WHAT THE TASK REQUIRES – Look in the material below for the line with "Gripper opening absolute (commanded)" and the line with "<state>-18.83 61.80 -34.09", then set down exactly those two lines and all lines between, nothing more.

RECORDS FOR THIS EXERCISE –
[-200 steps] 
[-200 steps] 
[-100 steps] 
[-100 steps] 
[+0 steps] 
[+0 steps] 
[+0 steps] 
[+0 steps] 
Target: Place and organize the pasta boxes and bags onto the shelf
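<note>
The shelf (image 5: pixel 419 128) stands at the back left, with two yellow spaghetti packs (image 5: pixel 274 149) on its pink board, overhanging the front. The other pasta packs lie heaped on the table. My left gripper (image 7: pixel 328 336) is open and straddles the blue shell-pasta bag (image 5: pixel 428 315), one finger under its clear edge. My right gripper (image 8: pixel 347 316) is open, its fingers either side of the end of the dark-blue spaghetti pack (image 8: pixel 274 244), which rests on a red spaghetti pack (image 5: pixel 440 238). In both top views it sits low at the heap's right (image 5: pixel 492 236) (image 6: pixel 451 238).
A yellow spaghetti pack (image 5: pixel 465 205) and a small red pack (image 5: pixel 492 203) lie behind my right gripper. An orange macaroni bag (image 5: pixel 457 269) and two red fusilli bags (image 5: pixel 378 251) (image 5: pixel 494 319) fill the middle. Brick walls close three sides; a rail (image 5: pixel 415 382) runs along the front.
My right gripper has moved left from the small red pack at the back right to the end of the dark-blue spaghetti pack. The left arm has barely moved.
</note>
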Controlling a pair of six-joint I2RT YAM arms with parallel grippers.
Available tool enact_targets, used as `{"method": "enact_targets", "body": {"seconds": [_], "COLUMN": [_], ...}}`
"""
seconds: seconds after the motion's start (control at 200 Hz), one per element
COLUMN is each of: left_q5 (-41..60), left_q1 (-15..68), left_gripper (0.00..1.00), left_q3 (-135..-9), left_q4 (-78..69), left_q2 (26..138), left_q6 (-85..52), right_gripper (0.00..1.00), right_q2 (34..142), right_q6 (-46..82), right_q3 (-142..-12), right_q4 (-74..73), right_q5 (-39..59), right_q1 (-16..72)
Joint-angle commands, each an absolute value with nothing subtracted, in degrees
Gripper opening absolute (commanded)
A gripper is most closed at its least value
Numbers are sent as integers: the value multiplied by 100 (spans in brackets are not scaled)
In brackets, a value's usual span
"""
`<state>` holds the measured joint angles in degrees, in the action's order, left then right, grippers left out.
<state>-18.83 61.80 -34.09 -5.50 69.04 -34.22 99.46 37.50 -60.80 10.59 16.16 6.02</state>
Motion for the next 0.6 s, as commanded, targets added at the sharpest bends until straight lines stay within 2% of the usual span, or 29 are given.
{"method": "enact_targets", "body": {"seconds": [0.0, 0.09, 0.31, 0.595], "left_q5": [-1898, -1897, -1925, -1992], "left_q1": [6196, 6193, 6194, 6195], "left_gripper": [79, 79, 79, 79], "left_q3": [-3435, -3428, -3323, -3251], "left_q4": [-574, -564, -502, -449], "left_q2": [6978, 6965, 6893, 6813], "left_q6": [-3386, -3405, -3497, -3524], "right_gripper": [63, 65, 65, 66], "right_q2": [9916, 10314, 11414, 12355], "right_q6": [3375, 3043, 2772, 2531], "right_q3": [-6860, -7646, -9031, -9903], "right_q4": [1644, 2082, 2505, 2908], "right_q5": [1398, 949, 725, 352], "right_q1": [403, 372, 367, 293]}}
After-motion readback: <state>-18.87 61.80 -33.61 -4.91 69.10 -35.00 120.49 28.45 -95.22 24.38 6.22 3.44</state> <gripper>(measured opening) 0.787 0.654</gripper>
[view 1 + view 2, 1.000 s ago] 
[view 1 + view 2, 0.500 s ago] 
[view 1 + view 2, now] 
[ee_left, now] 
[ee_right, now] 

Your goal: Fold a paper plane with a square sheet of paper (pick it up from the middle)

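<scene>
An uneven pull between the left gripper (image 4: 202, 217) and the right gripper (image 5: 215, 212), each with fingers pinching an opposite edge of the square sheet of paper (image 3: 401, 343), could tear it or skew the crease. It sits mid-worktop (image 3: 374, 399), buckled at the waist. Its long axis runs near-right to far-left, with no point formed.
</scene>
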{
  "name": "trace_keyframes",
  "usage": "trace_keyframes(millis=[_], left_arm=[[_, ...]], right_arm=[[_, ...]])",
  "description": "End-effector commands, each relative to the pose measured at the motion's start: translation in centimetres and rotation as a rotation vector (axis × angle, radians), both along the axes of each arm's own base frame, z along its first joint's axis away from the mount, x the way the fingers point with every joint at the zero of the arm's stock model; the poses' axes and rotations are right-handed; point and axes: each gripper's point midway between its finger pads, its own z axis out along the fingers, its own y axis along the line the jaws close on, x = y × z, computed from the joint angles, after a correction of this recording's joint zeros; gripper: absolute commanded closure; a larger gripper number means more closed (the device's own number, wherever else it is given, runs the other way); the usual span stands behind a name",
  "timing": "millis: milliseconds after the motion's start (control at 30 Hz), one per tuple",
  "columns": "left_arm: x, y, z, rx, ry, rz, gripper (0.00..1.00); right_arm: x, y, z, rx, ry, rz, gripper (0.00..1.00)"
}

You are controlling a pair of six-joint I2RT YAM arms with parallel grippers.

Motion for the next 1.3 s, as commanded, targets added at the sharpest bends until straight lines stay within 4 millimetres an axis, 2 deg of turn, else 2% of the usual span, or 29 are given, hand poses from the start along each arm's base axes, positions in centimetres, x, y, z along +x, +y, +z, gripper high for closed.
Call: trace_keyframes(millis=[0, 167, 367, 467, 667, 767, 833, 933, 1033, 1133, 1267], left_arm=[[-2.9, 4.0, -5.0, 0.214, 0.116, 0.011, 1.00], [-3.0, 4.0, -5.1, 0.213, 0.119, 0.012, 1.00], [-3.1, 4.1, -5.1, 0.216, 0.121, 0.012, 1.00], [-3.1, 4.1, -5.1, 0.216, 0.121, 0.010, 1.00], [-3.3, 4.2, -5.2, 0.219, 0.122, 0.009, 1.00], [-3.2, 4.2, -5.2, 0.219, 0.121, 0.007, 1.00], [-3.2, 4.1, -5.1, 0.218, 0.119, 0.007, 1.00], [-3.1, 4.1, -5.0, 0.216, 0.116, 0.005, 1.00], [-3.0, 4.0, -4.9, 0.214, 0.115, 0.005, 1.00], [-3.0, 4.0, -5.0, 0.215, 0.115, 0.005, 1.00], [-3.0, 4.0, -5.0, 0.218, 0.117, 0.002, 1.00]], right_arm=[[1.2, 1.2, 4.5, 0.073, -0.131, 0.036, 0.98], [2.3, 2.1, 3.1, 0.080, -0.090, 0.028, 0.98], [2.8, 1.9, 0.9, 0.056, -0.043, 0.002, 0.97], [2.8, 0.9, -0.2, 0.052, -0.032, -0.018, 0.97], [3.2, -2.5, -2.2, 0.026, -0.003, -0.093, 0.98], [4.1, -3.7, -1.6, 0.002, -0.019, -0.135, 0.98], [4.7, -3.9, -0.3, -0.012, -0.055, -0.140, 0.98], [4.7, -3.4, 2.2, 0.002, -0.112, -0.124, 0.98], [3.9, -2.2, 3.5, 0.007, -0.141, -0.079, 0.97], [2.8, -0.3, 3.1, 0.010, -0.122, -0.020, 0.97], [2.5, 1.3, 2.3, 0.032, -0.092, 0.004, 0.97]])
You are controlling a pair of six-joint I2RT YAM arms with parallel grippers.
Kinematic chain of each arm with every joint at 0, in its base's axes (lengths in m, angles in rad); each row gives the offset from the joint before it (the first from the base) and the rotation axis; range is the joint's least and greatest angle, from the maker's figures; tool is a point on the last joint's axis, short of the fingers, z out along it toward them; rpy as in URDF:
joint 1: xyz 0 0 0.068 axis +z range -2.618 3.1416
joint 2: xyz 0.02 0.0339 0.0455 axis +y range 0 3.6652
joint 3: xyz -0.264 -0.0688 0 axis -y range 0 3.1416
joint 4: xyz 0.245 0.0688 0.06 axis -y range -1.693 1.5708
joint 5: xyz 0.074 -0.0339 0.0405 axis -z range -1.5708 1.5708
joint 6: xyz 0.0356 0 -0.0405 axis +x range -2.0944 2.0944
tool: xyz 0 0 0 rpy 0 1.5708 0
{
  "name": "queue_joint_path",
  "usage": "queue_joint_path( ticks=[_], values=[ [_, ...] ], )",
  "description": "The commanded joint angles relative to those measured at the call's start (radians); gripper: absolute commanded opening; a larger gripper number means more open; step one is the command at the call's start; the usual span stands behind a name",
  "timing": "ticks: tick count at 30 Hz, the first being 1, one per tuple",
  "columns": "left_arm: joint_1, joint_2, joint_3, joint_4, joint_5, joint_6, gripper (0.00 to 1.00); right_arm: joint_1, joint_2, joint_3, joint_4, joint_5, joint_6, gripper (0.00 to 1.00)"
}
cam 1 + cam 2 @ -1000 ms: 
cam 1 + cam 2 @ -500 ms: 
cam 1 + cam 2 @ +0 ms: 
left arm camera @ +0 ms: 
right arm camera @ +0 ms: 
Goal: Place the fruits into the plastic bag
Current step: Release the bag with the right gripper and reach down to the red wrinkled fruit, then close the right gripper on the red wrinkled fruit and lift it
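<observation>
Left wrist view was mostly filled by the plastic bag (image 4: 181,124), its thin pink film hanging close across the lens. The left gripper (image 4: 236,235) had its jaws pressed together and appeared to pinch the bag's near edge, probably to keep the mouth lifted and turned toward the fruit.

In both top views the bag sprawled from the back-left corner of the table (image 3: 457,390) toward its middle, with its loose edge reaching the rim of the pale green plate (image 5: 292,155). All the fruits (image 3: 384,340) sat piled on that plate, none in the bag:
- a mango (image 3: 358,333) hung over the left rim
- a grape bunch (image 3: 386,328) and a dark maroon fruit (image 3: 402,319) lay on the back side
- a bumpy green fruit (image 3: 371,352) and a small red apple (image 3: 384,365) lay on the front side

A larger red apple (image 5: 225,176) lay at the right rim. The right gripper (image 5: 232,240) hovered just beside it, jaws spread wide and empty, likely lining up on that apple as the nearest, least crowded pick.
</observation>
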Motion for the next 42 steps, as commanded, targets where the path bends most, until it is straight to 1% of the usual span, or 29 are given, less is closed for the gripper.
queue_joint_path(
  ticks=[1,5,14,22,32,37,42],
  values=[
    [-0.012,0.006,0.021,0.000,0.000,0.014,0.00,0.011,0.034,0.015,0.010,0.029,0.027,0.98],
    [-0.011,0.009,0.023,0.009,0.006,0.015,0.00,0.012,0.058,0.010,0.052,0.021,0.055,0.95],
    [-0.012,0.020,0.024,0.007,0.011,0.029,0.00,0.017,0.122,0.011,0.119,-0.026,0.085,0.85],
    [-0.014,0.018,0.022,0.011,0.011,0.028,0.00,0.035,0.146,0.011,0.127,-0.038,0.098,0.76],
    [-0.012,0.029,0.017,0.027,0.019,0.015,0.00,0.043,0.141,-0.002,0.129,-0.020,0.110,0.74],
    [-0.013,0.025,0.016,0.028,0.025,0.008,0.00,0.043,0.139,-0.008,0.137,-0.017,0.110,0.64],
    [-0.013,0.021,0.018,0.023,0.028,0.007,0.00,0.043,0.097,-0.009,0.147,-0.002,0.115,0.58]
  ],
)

RESULT BELOW –
Gripper opening absolute (commanded)
A gripper is most closed at its least value
Numbers are sent as integers: the value multiplied by 100 (spans in brackets are not scaled)
In brackets, a value's usual span
"""
`<state>` holds the measured joint angles in degrees, in the action's order, left then right, grippers left out.
<state>-18.83 61.80 -34.09 -5.50 69.04 -34.22 99.46 37.50 -60.80 10.59 16.16 6.02</state>

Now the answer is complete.